- **Work to complete**
Set down exactly the lines below, starting at the one that contains "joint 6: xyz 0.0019" and ending at the one that contains "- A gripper", with both of those lines included and nothing else.

Records from a dataset:
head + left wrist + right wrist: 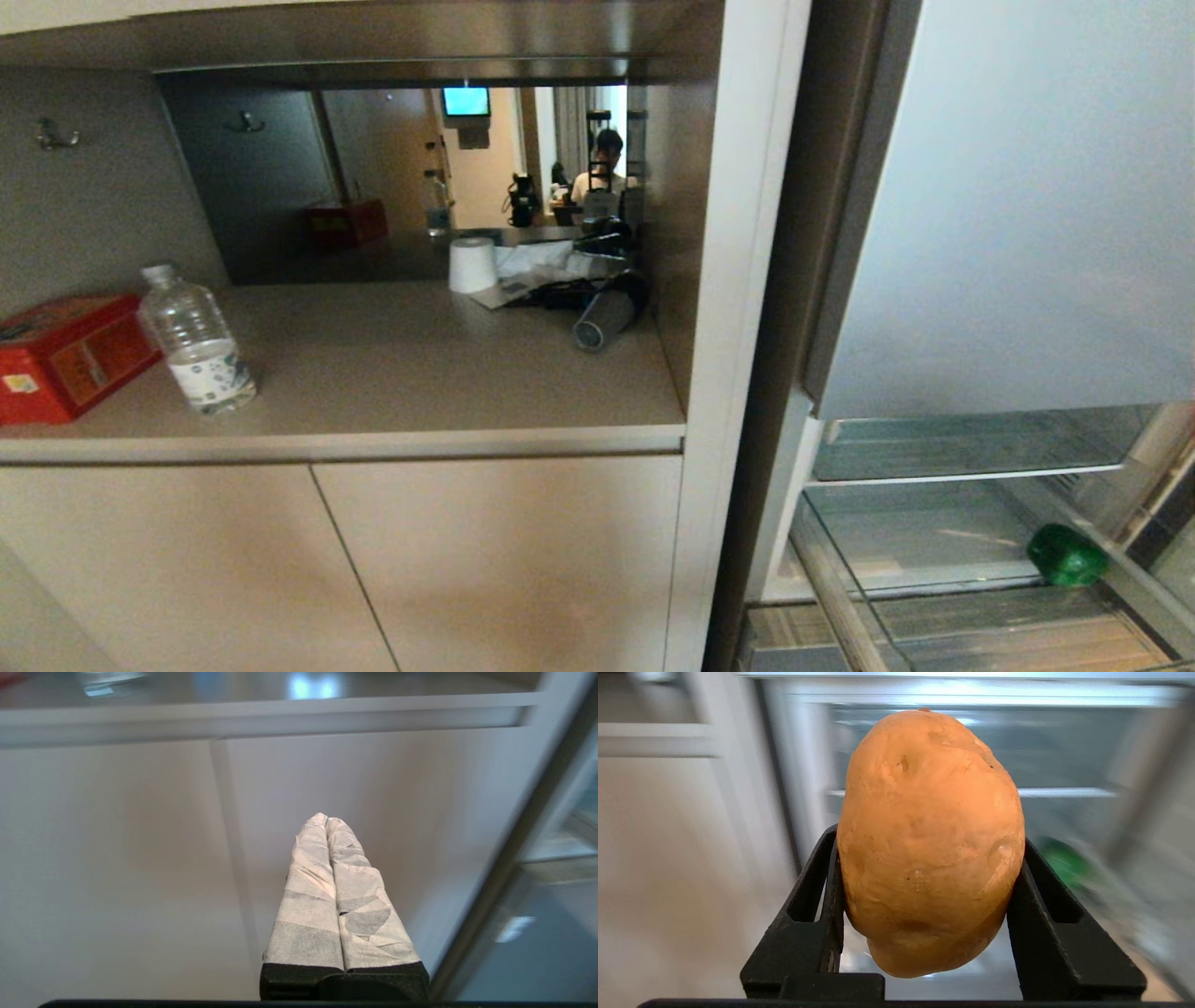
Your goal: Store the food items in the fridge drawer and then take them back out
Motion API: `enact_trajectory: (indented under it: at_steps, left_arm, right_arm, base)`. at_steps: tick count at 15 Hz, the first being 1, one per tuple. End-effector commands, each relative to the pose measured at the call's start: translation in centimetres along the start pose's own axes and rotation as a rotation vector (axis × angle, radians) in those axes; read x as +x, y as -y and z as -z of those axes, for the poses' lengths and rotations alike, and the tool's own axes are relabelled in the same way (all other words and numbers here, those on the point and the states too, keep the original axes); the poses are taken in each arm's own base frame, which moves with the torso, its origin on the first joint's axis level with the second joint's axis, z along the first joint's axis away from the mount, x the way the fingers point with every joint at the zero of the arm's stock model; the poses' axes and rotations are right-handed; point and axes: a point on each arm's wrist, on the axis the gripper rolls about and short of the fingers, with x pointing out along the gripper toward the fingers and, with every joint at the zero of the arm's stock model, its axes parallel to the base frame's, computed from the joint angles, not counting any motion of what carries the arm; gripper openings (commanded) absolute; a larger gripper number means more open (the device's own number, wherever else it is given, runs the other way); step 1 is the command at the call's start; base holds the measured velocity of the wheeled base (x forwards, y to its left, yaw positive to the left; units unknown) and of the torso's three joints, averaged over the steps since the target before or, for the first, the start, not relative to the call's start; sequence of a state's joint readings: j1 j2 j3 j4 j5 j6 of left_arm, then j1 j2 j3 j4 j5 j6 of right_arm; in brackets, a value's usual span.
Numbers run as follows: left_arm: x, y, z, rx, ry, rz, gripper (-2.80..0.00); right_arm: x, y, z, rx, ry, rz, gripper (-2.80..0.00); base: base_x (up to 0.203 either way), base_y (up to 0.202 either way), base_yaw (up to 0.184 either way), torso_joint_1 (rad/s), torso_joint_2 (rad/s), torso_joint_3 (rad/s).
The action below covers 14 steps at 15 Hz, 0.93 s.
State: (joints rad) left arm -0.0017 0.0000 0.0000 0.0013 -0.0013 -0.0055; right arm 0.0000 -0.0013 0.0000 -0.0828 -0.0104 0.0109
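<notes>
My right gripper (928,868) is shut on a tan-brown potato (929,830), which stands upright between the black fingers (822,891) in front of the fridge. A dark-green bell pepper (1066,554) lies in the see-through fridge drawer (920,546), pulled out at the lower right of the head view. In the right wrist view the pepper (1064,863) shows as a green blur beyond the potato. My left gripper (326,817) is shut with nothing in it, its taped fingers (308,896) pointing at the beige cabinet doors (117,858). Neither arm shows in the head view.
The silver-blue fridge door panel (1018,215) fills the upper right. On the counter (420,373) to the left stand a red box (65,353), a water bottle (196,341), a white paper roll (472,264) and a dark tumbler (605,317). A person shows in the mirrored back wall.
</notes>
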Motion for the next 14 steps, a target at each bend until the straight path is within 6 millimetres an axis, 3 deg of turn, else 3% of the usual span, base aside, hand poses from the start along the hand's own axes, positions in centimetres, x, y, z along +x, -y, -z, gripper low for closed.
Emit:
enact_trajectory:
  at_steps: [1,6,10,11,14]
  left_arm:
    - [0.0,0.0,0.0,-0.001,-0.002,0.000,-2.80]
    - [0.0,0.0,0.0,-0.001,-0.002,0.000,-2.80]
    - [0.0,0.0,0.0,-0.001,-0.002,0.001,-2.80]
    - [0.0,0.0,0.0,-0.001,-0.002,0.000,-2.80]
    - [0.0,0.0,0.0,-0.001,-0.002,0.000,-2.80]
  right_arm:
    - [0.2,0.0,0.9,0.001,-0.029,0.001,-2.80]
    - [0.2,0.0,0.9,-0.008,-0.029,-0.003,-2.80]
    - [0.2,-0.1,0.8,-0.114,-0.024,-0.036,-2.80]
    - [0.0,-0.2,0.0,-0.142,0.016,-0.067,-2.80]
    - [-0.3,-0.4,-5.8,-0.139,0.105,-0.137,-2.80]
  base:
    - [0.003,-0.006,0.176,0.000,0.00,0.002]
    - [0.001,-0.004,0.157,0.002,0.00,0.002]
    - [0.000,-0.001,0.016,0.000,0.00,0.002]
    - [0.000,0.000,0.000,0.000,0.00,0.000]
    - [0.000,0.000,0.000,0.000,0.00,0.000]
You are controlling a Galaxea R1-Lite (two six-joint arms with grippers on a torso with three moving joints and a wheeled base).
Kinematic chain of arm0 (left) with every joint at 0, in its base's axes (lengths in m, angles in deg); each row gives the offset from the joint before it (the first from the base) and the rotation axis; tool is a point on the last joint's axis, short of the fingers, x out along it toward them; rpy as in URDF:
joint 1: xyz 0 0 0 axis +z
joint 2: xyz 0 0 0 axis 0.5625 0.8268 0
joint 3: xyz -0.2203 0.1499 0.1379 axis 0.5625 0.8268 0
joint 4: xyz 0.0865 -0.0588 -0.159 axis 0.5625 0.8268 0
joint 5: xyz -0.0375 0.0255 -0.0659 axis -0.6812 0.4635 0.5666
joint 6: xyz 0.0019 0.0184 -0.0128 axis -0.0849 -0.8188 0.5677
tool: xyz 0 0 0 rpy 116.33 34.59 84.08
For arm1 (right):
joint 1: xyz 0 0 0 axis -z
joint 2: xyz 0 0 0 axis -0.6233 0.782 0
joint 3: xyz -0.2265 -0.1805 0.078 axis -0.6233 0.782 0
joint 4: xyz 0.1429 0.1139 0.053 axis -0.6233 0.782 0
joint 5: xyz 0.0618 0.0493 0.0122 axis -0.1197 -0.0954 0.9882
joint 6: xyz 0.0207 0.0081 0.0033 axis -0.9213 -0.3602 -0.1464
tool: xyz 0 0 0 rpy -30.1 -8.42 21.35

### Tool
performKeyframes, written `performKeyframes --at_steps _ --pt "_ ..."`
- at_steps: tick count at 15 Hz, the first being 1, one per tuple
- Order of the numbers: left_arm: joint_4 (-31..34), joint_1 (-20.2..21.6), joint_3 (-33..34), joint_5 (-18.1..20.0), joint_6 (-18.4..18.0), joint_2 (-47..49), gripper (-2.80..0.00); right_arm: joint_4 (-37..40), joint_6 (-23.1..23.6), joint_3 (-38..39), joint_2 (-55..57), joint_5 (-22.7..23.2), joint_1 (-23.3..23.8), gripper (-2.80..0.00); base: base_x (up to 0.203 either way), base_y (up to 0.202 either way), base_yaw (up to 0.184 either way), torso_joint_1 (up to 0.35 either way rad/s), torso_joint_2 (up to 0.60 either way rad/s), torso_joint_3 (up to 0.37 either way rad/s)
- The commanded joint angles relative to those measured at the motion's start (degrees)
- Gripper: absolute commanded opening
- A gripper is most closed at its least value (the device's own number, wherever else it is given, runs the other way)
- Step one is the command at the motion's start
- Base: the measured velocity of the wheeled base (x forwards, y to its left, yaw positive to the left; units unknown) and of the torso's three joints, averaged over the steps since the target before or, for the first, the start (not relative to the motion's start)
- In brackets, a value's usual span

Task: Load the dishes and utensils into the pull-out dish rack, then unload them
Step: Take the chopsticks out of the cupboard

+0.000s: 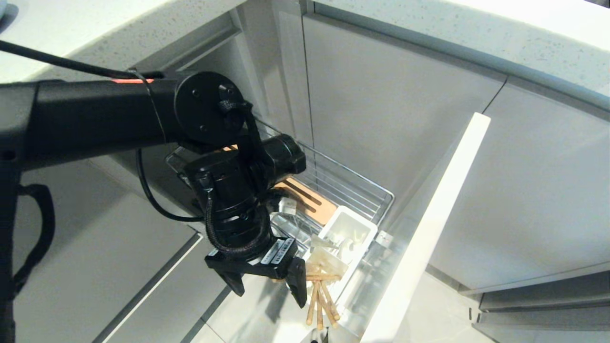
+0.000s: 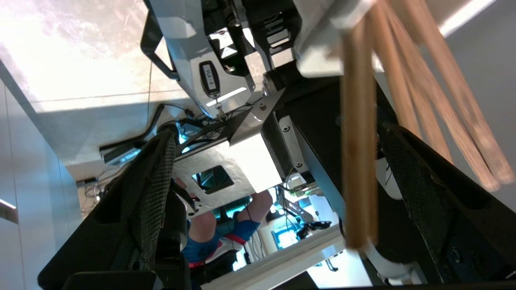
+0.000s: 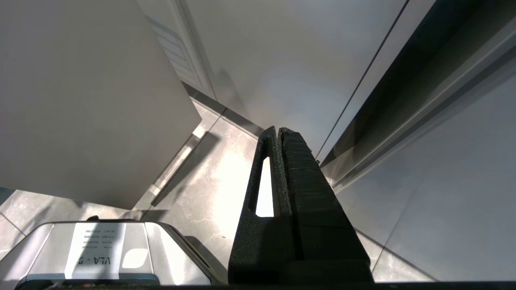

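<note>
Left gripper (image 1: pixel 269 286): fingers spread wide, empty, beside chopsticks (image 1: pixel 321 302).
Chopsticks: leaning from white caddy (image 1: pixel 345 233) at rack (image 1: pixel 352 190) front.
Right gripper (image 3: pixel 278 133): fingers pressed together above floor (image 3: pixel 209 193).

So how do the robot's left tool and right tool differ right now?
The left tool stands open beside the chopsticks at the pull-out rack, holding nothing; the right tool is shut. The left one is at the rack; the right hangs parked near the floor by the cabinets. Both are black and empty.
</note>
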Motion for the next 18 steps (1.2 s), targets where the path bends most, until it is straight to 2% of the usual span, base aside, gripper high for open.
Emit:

- **Solved problem**
joint 6: xyz 0.0019 0.0184 -0.0128 axis -0.0849 -0.8188 0.5677
tool: xyz 0 0 0 rpy 116.33 34.59 84.08
For arm1 (right):
joint 1: xyz 0 0 0 axis -z
joint 2: xyz 0 0 0 axis -0.6233 0.782 0
joint 3: xyz -0.2265 -0.1805 0.078 axis -0.6233 0.782 0
joint 4: xyz 0.1429 0.1139 0.053 axis -0.6233 0.782 0
joint 5: xyz 0.0618 0.0493 0.0122 axis -0.1197 -0.0954 0.9882
joint 6: xyz 0.0207 0.0081 0.0033 axis -0.9213 -0.3602 -0.1464
tool: xyz 0 0 0 rpy -30.1 -8.42 21.35

### Tool
performKeyframes, written `performKeyframes --at_steps _ --pt "_ ..."`
- at_steps: tick count at 15 Hz, the first being 1, one per tuple
- Order of the numbers: left_arm: joint_4 (-31..34), joint_1 (-20.2..21.6), joint_3 (-33..34), joint_5 (-18.1..20.0), joint_6 (-18.4..18.0), joint_2 (-47..49), gripper (-2.80..0.00); right_arm: joint_4 (-37..40), joint_6 (-23.1..23.6), joint_3 (-38..39), joint_2 (-55..57), joint_5 (-22.7..23.2), joint_1 (-23.3..23.8), gripper (-2.80..0.00); base: base_x (up to 0.203 either way), base_y (up to 0.202 either way), base_yaw (up to 0.184 either way), torso_joint_1 (up to 0.35 either way rad/s), torso_joint_2 (up to 0.60 either way rad/s), torso_joint_3 (up to 0.37 either way rad/s)
- The commanded joint angles relative to those measured at the motion's start (degrees)
- Gripper: absolute commanded opening
- A gripper is most closed at its least value (the device's own number, wherever else it is given, runs the other way)

The exercise has nothing more to it.